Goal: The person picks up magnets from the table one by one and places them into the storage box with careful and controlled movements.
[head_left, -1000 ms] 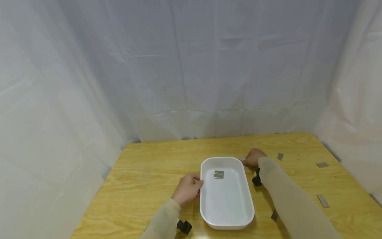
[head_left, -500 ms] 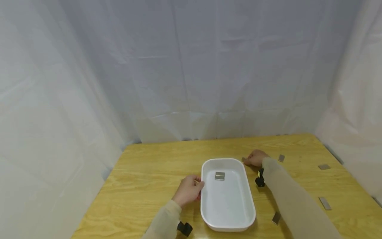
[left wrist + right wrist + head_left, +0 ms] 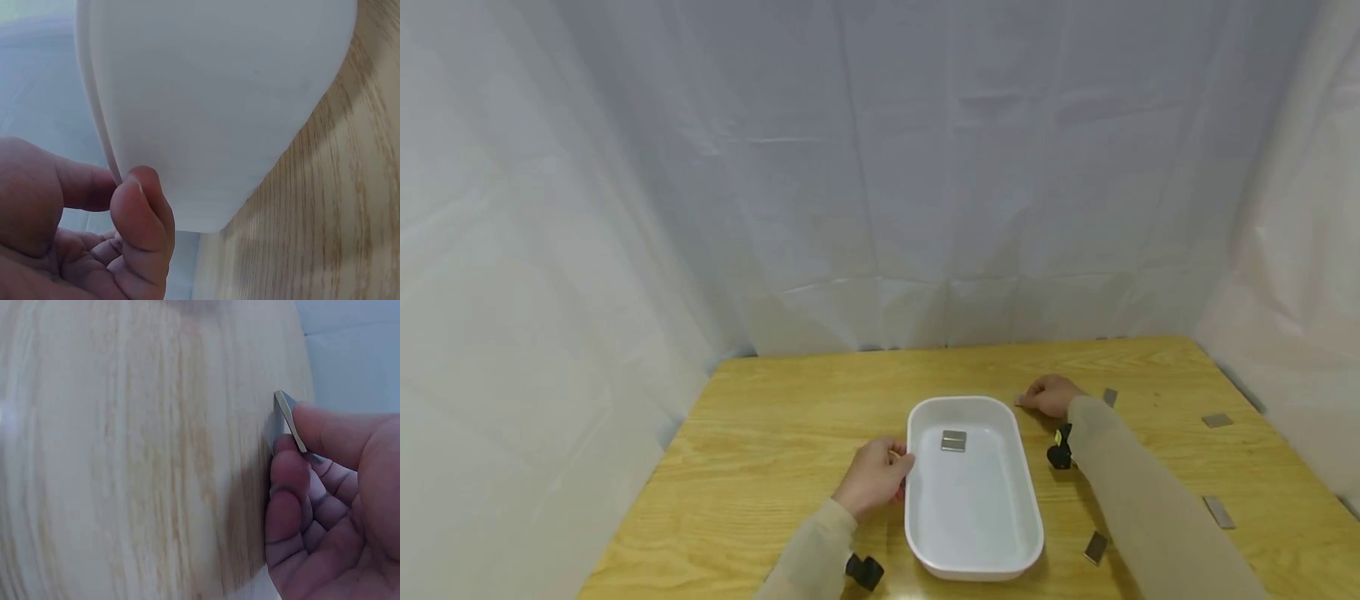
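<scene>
My left hand point(image 3: 870, 479) pinches the left rim of a white, deep rectangular tray point(image 3: 973, 525); in the left wrist view the thumb and fingers point(image 3: 142, 219) close over that rim. Two small flat metal plates point(image 3: 953, 442) lie side by side on the tray floor, toward its far end. Beyond the tray's far right corner, my right hand point(image 3: 1051, 396) pinches another small metal plate point(image 3: 290, 420) between thumb and fingers. In the right wrist view this plate is tilted on edge, close over the wooden table.
More metal plates lie on the wooden table point(image 3: 775, 467): one just right of the right hand point(image 3: 1109, 397), one farther right point(image 3: 1217, 420), one at the right front point(image 3: 1218, 512) and one by the right forearm point(image 3: 1096, 547). White sheeting point(image 3: 895, 208) encloses the table's back and sides.
A second ago the right fingers touched the plate lying on the table; now they pinch it with one edge raised. The right hand has shifted slightly right. The left hand keeps its hold.
</scene>
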### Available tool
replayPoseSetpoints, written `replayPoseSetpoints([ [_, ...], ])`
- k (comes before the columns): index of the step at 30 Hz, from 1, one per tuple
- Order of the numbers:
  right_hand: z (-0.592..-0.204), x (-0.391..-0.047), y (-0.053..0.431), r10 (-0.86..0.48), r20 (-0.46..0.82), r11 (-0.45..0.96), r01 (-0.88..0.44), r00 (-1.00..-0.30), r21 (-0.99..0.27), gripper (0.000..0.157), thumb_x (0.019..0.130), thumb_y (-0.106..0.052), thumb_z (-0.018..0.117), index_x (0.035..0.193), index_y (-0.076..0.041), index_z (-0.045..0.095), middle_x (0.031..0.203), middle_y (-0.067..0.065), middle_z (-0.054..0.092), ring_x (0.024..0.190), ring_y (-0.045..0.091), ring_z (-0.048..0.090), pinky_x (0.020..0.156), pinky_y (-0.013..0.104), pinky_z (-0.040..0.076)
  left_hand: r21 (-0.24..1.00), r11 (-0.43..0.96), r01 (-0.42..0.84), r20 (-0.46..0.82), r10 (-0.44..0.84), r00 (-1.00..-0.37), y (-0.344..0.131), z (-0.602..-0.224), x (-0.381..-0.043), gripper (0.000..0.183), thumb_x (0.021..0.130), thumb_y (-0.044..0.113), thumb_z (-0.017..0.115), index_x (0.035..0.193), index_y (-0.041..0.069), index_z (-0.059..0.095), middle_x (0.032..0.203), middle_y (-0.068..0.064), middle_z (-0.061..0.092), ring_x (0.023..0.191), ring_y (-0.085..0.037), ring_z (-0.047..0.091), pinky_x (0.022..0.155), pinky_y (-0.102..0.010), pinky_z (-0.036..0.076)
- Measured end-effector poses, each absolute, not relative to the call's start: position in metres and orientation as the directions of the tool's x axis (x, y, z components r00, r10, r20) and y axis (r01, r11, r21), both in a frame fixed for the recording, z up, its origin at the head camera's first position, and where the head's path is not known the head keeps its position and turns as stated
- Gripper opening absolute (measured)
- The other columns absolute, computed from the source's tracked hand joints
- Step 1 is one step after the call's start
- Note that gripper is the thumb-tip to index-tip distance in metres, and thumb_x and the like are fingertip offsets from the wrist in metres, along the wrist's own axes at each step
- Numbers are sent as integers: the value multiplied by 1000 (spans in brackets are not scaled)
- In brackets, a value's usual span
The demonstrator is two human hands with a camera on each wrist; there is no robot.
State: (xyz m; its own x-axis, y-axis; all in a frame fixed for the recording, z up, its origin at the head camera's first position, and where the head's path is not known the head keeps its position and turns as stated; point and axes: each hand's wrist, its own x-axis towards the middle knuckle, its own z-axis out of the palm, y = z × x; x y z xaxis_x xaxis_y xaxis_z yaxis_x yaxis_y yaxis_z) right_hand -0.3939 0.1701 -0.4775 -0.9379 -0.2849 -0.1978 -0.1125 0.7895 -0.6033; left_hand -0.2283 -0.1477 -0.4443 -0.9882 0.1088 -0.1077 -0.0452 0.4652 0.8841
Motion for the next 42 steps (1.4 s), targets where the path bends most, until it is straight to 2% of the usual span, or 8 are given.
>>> replayPoseSetpoints([
  [6, -474, -390, 162, -231, -171, 814, -94, -958, -573, 35, 93, -35, 59, 102, -1, 61, 100, 12, 60, 89, 25, 54, 79, 39, 46, 887, 461, -26, -90, 117, -989, -146, -444, -230, 17, 97, 13, 55, 101, -3, 58, 63, -7, 57, 50, -19, 57, 51, -39, 53],
  [12, -467, -381, 158, -222, -181, 804, -75, -958, -590, 32, 93, -32, 58, 102, -1, 60, 99, 12, 59, 87, 25, 54, 75, 39, 46, 883, 469, -21, -87, 120, -989, -145, -445, -231, 16, 97, 13, 55, 101, -2, 57, 64, -7, 57, 53, -22, 59, 51, -38, 52],
  [18, -470, -379, 160, -226, -194, 772, -54, -955, -634, 31, 89, -31, 63, 102, -3, 59, 97, 11, 58, 84, 24, 53, 70, 37, 46, 889, 457, -33, -100, 124, -987, -144, -447, -232, 16, 98, 14, 56, 101, -1, 57, 66, -9, 58, 57, -26, 61, 54, -40, 54],
  [28, -478, -382, 165, -236, -193, 724, -40, -952, -688, 28, 89, -29, 64, 104, -5, 58, 93, 9, 60, 76, 22, 54, 64, 34, 45, 898, 440, -30, -97, 129, -987, -141, -446, -233, 15, 97, 12, 56, 100, -2, 57, 67, -9, 59, 57, -29, 61, 54, -41, 54],
  [36, -481, -383, 166, -222, -161, 760, -67, -962, -646, 27, 89, -29, 65, 105, -8, 60, 106, 12, 59, 87, 25, 52, 73, 39, 44, 894, 447, -37, -106, 131, -986, -140, -447, -234, 15, 97, 14, 56, 101, -1, 57, 67, -8, 59, 59, -29, 62, 55, -41, 54],
  [42, -479, -379, 164, -204, -162, 747, -46, -965, -663, 28, 89, -28, 66, 106, -7, 60, 104, 12, 59, 84, 25, 53, 70, 38, 45, 893, 448, -36, -106, 131, -986, -141, -447, -233, 15, 98, 15, 55, 101, 0, 56, 67, -8, 59, 59, -29, 61, 55, -41, 54],
])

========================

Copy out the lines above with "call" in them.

Exercise solution —
- Measured end-effector poses, each absolute, not relative to the call's start: position in metres and orientation as the directions of the tool's x axis (x, y, z components r00, r10, r20) and y axis (r01, r11, r21), both in a frame fixed for the recording, z up, its origin at the head camera's first position, and where the head's path is not known the head keeps its position and turns as stated
- Step 1 is one step after the call's start

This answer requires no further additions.